God you sound like a pompous ass. You were wrong and the conclusions you drew were ridiculous.  Get over it already.  Or at least don’t be so fucking long-winded. Oy.

#47 Dorion on Tuesday January 03, 2012 at 2:30pm

As this discussion drags on and on, and spreads across at least five locations (and counting? dog help us), I’ve come to one understanding: Everyone is wrong.

#48 crowepps (Guest) on Tuesday January 03, 2012 at 4:15pm

“And Tessa hits the MRA ad hom for the win. Nothing Ben says is valid, he’s an MRA.”

It only makes sense to complete the set—this just naturally goes with “Nothing Watson says is valid, she’s a shrill feminist.”

#49 BigFrankieC (Guest) on Tuesday January 03, 2012 at 5:38pm

I got into the skeptical movement because I had to change how I responded to outside stimulus. I’m mercurial, reactionary, and well, just sort of a maniac. One of my friends would start talking about astrology or psychics, and I would just start laughing like Henry Rollins. I have a figurative black belt in dickish over-reaction.

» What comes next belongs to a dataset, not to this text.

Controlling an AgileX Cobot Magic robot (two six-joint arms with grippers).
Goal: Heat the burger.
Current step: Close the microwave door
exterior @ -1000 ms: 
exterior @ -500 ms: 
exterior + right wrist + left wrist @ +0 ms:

I think the problem here, and why this type of blow-up is so jarring to me, is that it’s all based on the analysis of an INTERPRETATION of the meaning of some cool shit a little kid said. The problem is, you can replace “some cool shit a little kid said” with “a Biblical passage” and the arguments will end up about the same. Everyone has their own interpretation of what they took the video to “mean to them.” I just saw a little kid who seems to have some parents who are doing something right. Instead of just smiling, and feeling like there’s one more person that has a better-than-average chance of being a critical thinker when she grows up, people keep trying to attach deep philosophical meaning to it. Then use disagreements between those attached meanings to dredge up old fights.

That’s how I used to act in junior high and high school. I was wrong to do that then, and we’re wrong to be doing it now. A few people have kept it civil, but very few.

I’m ashamed of us all right now.
FLC

#50 Yes (Guest) on Tuesday January 03, 2012 at 6:03pm

“#49 BigFrankieC”  Hits the proverbial hammer right on the head.